Même si pour cette coproduction italo-américaine, Edgar G.Ulmer a disposé de plus de moyens qu’il n’en avait d’habitude, Les pirates de Capri reste un produit de série très formaté et sans surprise. En l’occurrence, il s’agit d’un ersatz pur et simple de Zorro. Le cinéaste ne cherche guère à faire oublier la convention. Preuve en est cette séquence censément dramatique qui a fait rire les spectateurs et irrémédiablement entamé ma suspension d’incrédulité: le justicier s’introduit dans la chambre d’une noble qu’il connaît très bien sous son identité officielle et discute en tête-à-tête avec elle. Seul un loup le masque et elle ne le reconnaît jamais alors qu’il va jusqu’à l’embrasser.

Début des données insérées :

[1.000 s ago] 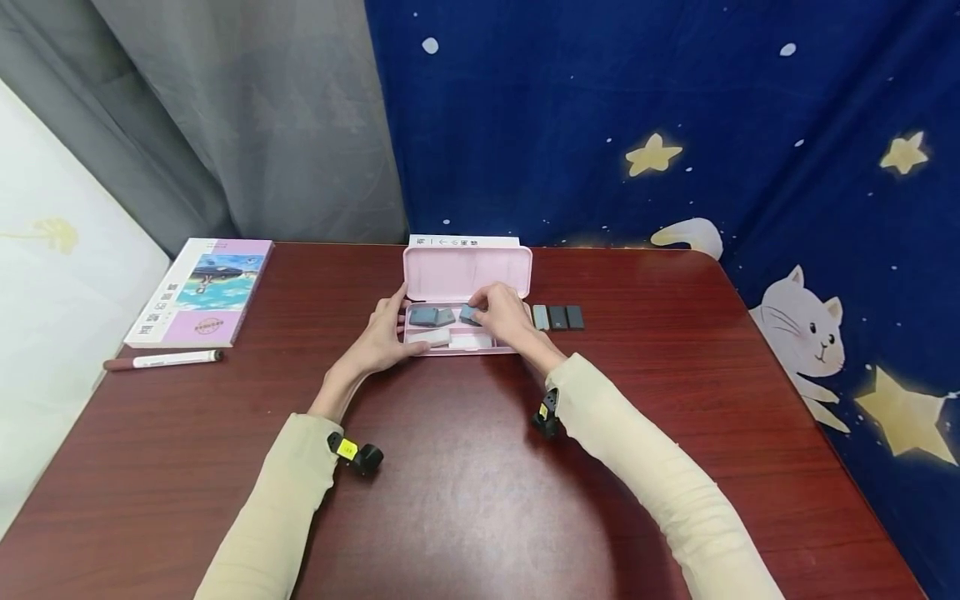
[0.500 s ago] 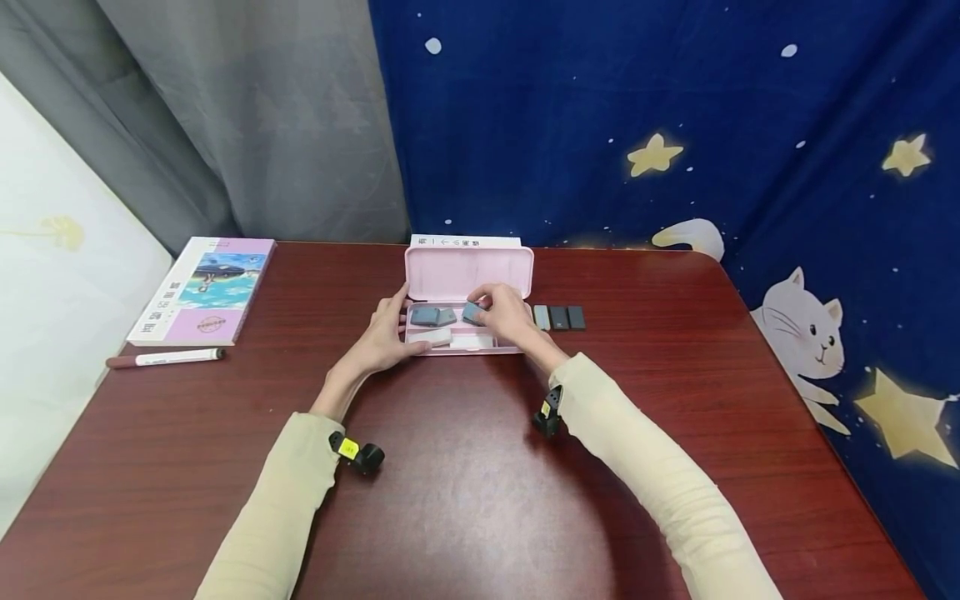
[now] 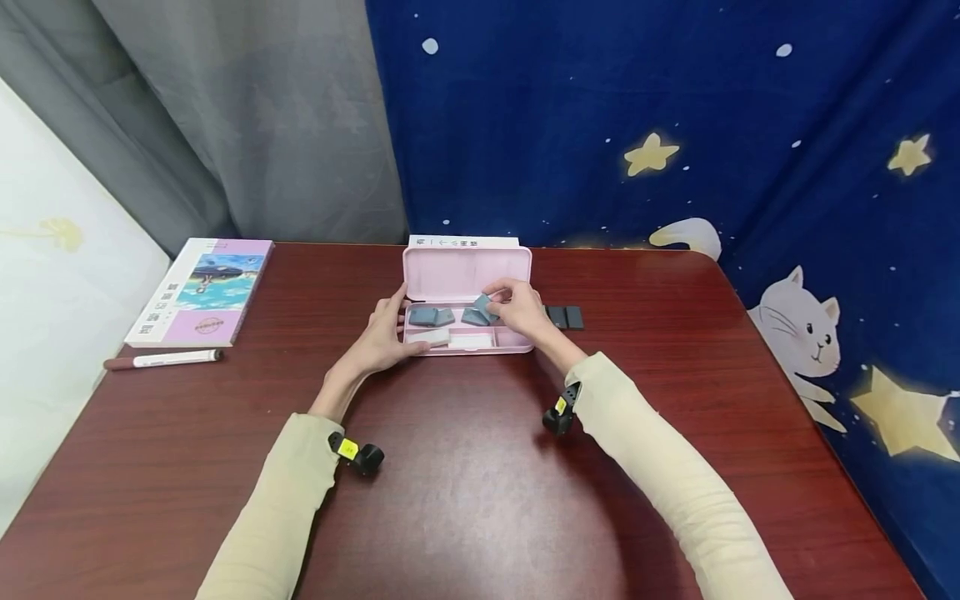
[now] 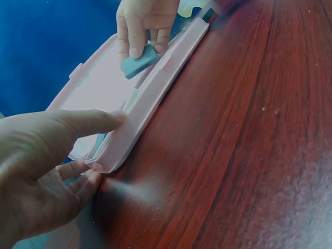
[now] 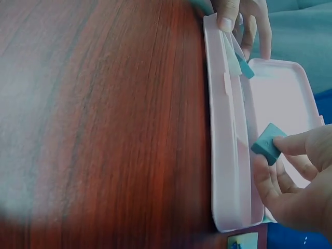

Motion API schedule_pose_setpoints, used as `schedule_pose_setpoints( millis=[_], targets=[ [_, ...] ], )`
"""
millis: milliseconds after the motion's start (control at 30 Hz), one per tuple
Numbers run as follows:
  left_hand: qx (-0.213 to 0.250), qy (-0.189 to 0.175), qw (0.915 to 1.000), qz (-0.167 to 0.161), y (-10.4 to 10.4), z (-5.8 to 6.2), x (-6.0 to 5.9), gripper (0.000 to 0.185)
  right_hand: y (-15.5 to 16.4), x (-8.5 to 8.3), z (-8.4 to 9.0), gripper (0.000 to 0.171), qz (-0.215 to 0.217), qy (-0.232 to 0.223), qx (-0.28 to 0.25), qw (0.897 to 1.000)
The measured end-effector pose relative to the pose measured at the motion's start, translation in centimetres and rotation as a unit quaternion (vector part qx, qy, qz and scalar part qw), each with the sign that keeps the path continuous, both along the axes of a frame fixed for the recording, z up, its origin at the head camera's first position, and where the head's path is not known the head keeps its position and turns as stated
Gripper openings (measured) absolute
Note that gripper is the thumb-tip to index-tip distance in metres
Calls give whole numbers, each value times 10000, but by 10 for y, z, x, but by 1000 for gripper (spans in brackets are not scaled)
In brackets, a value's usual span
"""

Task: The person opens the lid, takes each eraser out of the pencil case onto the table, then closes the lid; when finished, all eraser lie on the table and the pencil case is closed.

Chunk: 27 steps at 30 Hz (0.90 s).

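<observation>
The head view looks forward and down from above the dark red wooden tabletop (image 3: 465, 467), taking in both sleeves and the far curtains. The left wrist view sits low and close, facing along the open pink plastic pencil case (image 4: 150, 98). The right wrist view, equally near, faces that case (image 5: 228, 155) from its other end. All three share the case (image 3: 467, 275).

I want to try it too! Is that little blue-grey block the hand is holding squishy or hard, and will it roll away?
The blue-grey block probably keeps its shape: the right hand pinches it by fingertips and its edges look straight. It seems light, since that small grip carries it. With flat faces and corners, it likely won't roll inside the pink case.
</observation>
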State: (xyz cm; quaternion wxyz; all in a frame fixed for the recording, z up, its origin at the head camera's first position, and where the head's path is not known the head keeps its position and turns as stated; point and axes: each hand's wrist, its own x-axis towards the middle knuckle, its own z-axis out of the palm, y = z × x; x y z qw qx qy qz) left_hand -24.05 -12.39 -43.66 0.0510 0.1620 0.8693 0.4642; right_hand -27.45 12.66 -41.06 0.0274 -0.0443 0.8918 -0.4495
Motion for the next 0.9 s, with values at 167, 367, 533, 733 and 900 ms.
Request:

Un metteur en scène plus attentif à ce qu’il filme aurait joué avec les éclairages, les décors ou les distances entre les comédiens pour y faire croire. Ce n’est pas le cas d’Ulmer qui se comporte ici en pur illustrateur et ne fait que ressortir l’ineptie du scénario. Ajoutons que le terne Louis Hayward n’a pas le charisme d’un Errol Flynn ou d’un Douglas Fairbanks et que la couleur manque cruellement aux paysages de Capri dont chaque cinéphile connaît -et adore- le bleu intense depuis  qu’il a vu Le mépris.